For the listing below, the answer is an exact retyping of the lines from the one with "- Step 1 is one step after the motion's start" through the one with "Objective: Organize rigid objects", both included, without pictures.

——————

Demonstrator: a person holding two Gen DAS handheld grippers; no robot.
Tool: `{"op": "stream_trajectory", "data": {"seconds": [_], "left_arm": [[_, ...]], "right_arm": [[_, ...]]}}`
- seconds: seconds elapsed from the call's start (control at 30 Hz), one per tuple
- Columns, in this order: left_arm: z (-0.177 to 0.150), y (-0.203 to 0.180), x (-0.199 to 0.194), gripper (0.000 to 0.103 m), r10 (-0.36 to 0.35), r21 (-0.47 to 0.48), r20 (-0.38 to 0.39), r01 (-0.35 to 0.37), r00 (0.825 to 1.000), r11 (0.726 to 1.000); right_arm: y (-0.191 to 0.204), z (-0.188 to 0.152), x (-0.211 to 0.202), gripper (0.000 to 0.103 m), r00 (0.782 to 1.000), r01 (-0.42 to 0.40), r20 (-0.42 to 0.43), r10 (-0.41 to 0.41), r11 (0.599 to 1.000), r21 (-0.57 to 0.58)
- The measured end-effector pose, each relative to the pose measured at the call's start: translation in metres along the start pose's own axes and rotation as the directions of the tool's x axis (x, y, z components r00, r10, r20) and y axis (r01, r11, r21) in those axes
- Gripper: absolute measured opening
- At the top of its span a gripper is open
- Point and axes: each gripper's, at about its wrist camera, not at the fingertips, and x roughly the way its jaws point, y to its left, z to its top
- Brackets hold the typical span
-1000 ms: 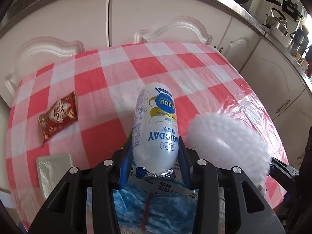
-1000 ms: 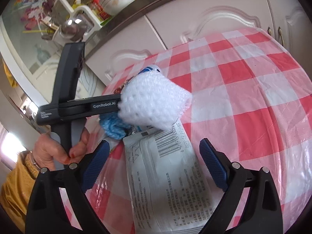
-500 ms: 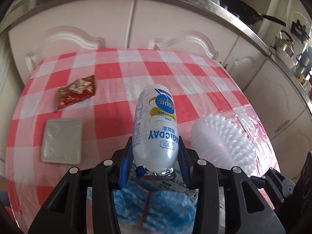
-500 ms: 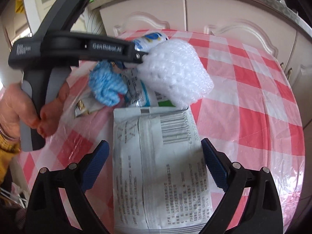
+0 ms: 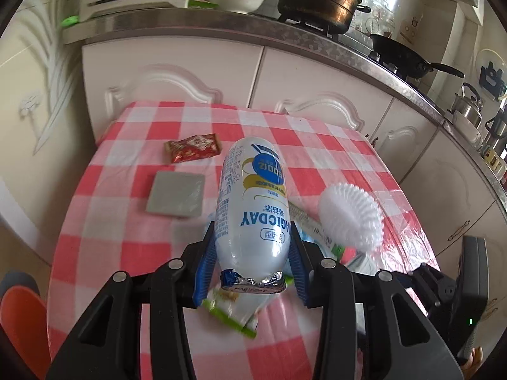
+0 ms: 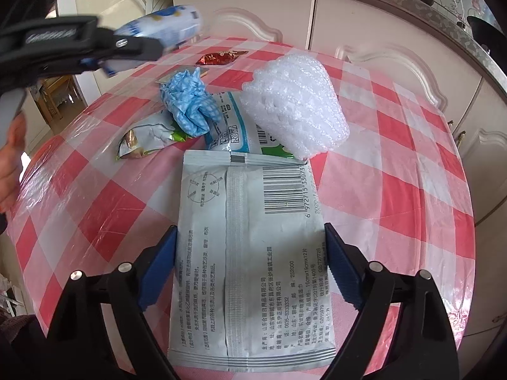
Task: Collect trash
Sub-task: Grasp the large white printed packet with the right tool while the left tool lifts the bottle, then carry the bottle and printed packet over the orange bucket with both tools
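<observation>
Up above the desk (image 5: 104, 237), the left gripper (image 5: 252, 253) is clenched on a white drink bottle (image 5: 252, 209), foil end nearest the camera. Meanwhile the right gripper (image 6: 250, 262) is spread wide, its blue pads either side of a flat grey pouch (image 6: 253, 253) lying on the red-and-white checked cloth; whether they touch it is unclear. Beyond the pouch sit a white foam net (image 6: 296, 107), a crumpled blue wrapper (image 6: 190, 104) and a red snack packet (image 6: 220, 58). Cream kitchen cabinets (image 5: 317, 82) stand behind.
</observation>
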Motion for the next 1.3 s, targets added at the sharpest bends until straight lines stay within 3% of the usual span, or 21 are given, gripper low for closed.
{"op": "stream_trajectory", "data": {"seconds": [0.13, 0.27, 0.5, 0.73, 0.93, 1.0, 1.03, 1.07, 1.23, 1.3], "left_arm": [[-0.022, 0.009, -0.023, 0.043, 0.026, -0.013, 0.011, -0.026, 1.000, 1.000], [-0.037, 0.021, -0.044, 0.043, 0.046, -0.045, 0.024, -0.045, 0.999, 0.998], [-0.054, 0.039, -0.075, 0.043, 0.157, -0.056, 0.050, -0.154, 0.986, 0.987], [-0.062, 0.059, -0.098, 0.043, 0.223, -0.075, 0.080, -0.217, 0.972, 0.973], [-0.070, 0.076, -0.085, 0.044, 0.143, -0.054, 0.041, -0.140, 0.989, 0.989], [-0.072, 0.076, -0.072, 0.055, 0.100, -0.010, 0.025, -0.100, 0.995, 0.995], [-0.071, 0.075, -0.066, 0.069, 0.081, 0.017, 0.015, -0.081, 0.997, 0.997], [-0.071, 0.073, -0.059, 0.071, 0.078, 0.045, 0.008, -0.079, 0.997, 0.996], [-0.066, 0.069, -0.024, 0.070, 0.073, 0.111, -0.042, -0.068, 0.996, 0.992], [-0.065, 0.068, -0.012, 0.061, 0.053, 0.096, -0.067, -0.046, 0.996, 0.994]], "right_arm": [[0.003, -0.001, -0.004, 0.076, 1.000, 0.013, 0.014, -0.013, 1.000, -0.004], [0.005, -0.003, -0.007, 0.075, 1.000, 0.009, 0.026, -0.010, 1.000, 0.002], [0.016, -0.006, -0.019, 0.073, 0.997, 0.011, 0.071, -0.012, 1.000, 0.023], [0.029, -0.007, -0.033, 0.073, 0.994, -0.039, 0.109, 0.032, 0.997, 0.060], [0.034, -0.012, -0.033, 0.073, 0.995, -0.044, 0.098, 0.035, 0.995, 0.087], [0.033, -0.014, -0.034, 0.073, 0.995, -0.053, 0.091, 0.045, 0.994, 0.097], [0.033, -0.016, -0.034, 0.073, 0.995, -0.058, 0.090, 0.048, 0.993, 0.103], [0.032, -0.017, -0.035, 0.073, 0.995, -0.060, 0.090, 0.051, 0.992, 0.110], [0.027, -0.018, -0.037, 0.073, 0.994, -0.073, 0.092, 0.060, 0.988, 0.135], [0.024, -0.018, -0.038, 0.073, 0.993, -0.082, 0.097, 0.068, 0.985, 0.151]]}}
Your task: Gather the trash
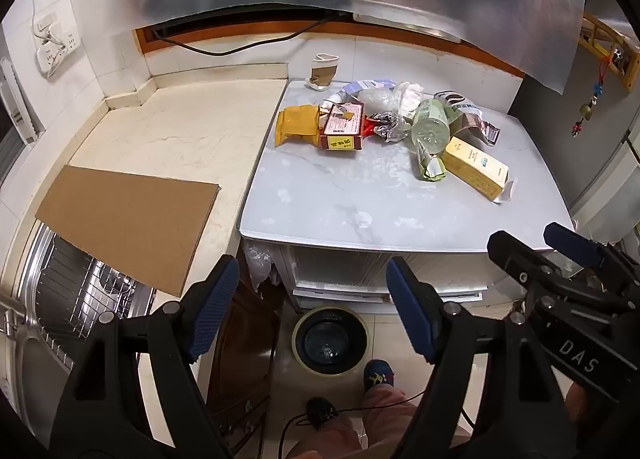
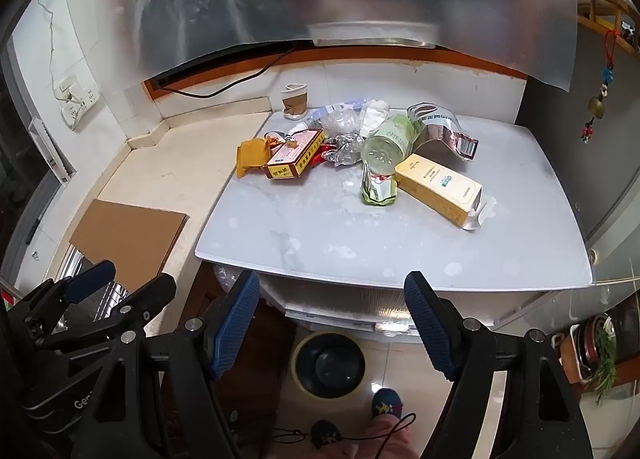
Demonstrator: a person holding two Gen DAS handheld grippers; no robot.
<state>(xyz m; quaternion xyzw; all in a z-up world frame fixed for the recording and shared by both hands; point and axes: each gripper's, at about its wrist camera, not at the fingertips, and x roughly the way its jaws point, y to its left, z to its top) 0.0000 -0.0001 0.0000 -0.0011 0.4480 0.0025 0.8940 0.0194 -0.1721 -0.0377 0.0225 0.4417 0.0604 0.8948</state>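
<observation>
Both tools, left [image 1: 312, 307] and right [image 2: 332, 323], spread wide, nothing held, hovering off pale marble surface [image 2: 400, 251]. Trash heap mid-surface. Grab pale yellow carton [image 2: 438, 189] first, nearest edge, pinch across narrow sides. Round dark bin [image 2: 328, 365] on floor below looks like drop spot.

Your trash sits clustered at the counter's [image 2: 360, 243] far side: yellow pouch [image 2: 251, 156], red box [image 2: 295, 157], crumpled foil [image 2: 345, 150], plastic bottle [image 2: 386, 147] on its side, cream carton [image 2: 438, 188] lying flat, paper cup [image 2: 295, 100] upright behind.
</observation>
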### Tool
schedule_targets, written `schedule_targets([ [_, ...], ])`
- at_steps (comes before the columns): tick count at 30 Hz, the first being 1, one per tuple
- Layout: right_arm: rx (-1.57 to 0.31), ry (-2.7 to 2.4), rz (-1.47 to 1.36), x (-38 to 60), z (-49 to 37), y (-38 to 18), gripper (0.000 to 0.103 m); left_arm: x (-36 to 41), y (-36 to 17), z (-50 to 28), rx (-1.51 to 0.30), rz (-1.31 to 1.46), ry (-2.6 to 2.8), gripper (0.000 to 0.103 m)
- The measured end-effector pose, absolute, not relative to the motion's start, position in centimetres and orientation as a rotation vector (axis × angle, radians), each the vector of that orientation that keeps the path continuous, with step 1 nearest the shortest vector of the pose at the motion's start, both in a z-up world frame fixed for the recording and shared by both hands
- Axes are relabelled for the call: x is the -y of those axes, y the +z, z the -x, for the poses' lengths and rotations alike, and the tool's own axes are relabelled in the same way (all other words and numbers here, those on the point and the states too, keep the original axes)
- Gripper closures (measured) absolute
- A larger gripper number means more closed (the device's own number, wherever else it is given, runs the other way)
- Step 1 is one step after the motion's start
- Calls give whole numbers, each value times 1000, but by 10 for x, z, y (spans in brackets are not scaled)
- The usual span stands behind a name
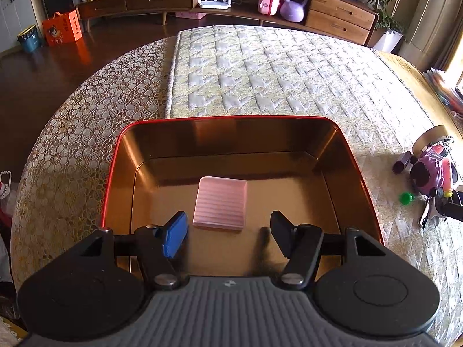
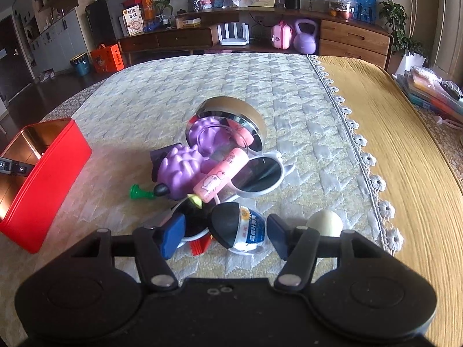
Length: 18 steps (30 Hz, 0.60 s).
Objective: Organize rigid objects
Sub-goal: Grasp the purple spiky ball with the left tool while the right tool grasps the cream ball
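Note:
A red tin box (image 1: 115,156) with a shiny gold inside stands on the quilted mat. A pink ribbed flat block (image 1: 220,203) lies on its floor. My left gripper (image 1: 228,232) is open and empty, just above the box's near side, the block ahead between the fingers. In the right wrist view the box (image 2: 49,179) is at the left. My right gripper (image 2: 225,238) is open over a pile: a small black-capped bottle (image 2: 237,228) between the fingers, a purple spiky toy (image 2: 181,170), a pink tube (image 2: 220,175), white sunglasses (image 2: 260,173), a green piece (image 2: 139,193), a round silver tin (image 2: 231,115).
A pale egg-shaped thing (image 2: 324,222) lies right of the right fingers. The pile also shows at the right of the left wrist view (image 1: 431,170). A yellow cloth (image 2: 390,133) covers the table's right side. A stack of books (image 2: 434,92) lies at the far right edge.

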State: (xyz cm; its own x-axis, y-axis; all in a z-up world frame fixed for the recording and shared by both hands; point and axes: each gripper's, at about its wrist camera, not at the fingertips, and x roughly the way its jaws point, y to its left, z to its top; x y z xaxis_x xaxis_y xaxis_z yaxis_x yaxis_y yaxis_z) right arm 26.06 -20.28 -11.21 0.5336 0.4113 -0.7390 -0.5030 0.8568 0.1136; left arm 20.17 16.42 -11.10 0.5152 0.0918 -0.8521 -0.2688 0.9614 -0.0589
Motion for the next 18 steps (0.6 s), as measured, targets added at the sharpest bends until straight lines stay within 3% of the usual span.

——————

> _RESULT OF THIS TASK_:
- Step 1 is one step after the motion's start
- Calls give whole numbers, each value times 1000, but by 10 for x, z, y (spans in brackets are not scaled)
- The usual span stands behind a name
Length: 18 steps (30 Hz, 0.60 s).
Objective: Organize rigid objects

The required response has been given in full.